For instance, among the requirements to be eligible for BRD short, medium or long term investment loans, one has to go through the individual identification procedures, possession of adequate technical capacity to manage the project, minimum participation of the project promoter (varying between 30% and 50% of the cost of investment according to the size of the project) and feasibility project study (technical and financial).

In addition, BRD requires certain loan securities depending on the project (though BRD also accepts guarantees provided by recognized guarantee funds such as BDF), and we also encourage the project owners to consider our unbeatable and negotiable interest rates and favorable long repayment plans depending on the total cost of the project as agreed upon.

Follow up on projects is a priority element

According to Manzi, 70 percent of the projects in which the development bank invests are startups a fact that raises concern on ensuring the sustainability of the ventures and on their abilities to deliver intended results of boosting national development. Popular knowledge dictates that startups are oftentimes challenged with numerous barriers that on many occasions end up chocking or at times strangling the young life out of the ventures.

Thus in efforts to ensure that the invested finances give intended results, BRD has put in place a finance monitoring policy that ensures the project to be invested into is detected prior to the investment, during the investment period and at the time of disbursement.

Also, the bank ensures effective use of the approved finances by limiting disbursement to activities; implying that finance to execute particular activities is released at a specific time. For instance, instead of disbursing an entire Rwf20million loan which was approved for a particular project all at once, BRD agrees with the borrower and come up with execution schedules indicating the amount of money required for particular activities and level of implementation until the last unit of the finance is released.

“This helps the borrower to ascertain that the acquired finance is only used in implementing the intended project for which it was approved. Also it enables the bank to continue offering guidance and monitoring to ensure that the project reaches the intended goal; of facilitating national development,” Manzi noted.

“We have a highly dedicated client relations team that is always at hand to provide all the detailed information on requirements to access our investment financing,” Manzi pointed out.  But unlike any other financers, BRD offers advisory services and capacity building to its clients (business promoters) faced with challenges of limited skills in terms of compiling their business ideas into bankable business plans and management skills during and after project implementation.

Also at the bank, one can also access extensive capacity building programs on the basic skills from our subsidiary companies such as BDF and BRD Insurance Brokerage (BIB) which deliver business development services and training on best business management practices. More so to note, all the supplementary support services can be accessed through Business Development Centres (BDCs) located in all sectors of the country financed by BDF.

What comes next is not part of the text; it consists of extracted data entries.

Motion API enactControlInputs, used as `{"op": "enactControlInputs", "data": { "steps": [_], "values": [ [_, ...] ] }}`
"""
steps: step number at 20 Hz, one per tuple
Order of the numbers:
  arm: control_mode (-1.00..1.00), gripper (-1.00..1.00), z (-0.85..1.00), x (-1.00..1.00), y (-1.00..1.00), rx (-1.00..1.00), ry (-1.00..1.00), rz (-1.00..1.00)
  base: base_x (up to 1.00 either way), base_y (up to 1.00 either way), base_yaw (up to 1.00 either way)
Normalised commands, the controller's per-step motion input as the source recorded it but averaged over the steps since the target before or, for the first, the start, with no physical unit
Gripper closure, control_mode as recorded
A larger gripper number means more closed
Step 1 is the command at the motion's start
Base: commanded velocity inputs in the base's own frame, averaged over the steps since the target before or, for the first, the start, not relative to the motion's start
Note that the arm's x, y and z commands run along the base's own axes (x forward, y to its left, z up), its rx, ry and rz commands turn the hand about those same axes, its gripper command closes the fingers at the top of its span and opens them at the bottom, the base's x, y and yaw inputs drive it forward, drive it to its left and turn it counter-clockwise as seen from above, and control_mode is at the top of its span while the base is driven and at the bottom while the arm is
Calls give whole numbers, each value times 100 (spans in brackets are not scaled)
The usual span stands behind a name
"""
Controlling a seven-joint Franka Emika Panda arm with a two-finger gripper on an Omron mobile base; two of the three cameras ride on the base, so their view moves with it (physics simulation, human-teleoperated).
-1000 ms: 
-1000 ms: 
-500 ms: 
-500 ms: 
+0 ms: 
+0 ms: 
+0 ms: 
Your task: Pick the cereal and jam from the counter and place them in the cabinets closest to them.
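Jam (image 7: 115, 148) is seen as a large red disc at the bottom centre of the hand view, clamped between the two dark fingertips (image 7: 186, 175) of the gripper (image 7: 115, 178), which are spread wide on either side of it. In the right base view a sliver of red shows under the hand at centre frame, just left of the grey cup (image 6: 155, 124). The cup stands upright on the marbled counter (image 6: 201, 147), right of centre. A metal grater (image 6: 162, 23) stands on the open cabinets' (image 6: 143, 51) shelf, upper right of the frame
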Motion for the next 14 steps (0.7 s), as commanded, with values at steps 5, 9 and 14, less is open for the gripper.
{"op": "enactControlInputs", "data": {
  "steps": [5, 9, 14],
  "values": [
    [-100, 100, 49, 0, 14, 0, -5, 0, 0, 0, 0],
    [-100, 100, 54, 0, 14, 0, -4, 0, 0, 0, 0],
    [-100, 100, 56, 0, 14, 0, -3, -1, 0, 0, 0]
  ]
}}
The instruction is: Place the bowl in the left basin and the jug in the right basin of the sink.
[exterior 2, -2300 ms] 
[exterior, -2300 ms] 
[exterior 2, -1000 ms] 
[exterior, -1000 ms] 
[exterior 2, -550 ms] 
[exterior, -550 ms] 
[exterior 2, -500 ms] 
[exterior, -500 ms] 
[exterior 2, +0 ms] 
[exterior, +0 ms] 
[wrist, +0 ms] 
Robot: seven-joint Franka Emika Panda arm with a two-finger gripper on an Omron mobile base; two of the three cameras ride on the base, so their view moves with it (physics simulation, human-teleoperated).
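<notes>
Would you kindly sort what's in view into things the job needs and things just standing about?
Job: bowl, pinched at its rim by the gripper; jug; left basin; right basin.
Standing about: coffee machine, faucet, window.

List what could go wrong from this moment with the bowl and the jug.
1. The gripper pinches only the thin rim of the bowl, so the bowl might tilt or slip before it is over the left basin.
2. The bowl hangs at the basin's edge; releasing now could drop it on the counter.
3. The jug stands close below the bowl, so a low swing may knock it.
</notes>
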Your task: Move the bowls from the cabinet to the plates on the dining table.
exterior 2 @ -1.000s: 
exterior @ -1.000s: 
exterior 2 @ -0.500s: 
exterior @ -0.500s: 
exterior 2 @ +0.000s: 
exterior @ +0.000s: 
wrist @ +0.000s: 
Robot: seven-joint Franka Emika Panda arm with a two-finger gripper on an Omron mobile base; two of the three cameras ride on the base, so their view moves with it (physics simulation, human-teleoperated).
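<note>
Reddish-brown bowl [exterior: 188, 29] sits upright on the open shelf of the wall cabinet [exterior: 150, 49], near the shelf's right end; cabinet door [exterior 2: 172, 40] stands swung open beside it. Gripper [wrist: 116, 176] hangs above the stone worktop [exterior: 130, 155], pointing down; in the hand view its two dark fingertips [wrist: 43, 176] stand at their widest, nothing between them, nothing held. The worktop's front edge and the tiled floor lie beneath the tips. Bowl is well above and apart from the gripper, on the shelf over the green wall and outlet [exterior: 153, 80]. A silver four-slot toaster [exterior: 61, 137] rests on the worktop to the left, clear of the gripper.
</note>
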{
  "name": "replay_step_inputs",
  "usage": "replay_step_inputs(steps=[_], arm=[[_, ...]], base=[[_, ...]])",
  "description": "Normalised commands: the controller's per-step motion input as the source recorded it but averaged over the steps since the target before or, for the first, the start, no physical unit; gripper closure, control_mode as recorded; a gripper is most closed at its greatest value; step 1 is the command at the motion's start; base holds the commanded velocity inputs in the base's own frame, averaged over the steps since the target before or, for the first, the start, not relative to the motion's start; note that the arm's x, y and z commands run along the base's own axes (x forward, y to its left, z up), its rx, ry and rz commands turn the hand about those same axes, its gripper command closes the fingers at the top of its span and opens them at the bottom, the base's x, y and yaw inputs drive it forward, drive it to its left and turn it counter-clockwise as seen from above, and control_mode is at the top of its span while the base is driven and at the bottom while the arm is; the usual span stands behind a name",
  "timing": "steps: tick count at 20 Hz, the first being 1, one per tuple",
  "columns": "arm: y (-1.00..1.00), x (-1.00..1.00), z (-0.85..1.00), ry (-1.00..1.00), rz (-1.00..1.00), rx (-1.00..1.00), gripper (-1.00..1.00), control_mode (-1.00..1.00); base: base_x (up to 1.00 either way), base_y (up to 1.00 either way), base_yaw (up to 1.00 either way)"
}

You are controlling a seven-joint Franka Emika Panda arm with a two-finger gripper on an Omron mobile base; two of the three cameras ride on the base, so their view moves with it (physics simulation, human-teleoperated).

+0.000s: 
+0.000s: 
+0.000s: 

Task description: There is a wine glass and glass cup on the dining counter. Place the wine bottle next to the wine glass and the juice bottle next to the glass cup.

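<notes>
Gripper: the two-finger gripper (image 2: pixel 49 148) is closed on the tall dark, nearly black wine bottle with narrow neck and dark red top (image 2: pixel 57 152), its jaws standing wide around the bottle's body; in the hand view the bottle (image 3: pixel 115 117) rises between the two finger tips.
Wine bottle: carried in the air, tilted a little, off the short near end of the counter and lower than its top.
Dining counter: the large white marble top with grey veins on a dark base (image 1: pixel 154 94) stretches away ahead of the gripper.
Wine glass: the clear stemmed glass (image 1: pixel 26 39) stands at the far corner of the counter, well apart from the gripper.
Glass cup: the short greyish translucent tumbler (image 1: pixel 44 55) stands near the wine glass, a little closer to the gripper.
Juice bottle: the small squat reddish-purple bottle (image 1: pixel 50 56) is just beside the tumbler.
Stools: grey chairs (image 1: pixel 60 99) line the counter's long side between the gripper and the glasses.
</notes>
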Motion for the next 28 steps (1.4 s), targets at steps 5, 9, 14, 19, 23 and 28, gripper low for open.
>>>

“We also have branches in all provinces – Southern and Western (served by Nyanza), Northern (Musanze) and Eastern (Kayonza),” Manzi clarified. The presence in various areas across the country highlights BRD’s financing outreach which is not limited by geography. For instance majority (about 60 percent) of financed projects in 2013 were located in other provinces of the country with Kigali city representing only 40 percent of the entire financing.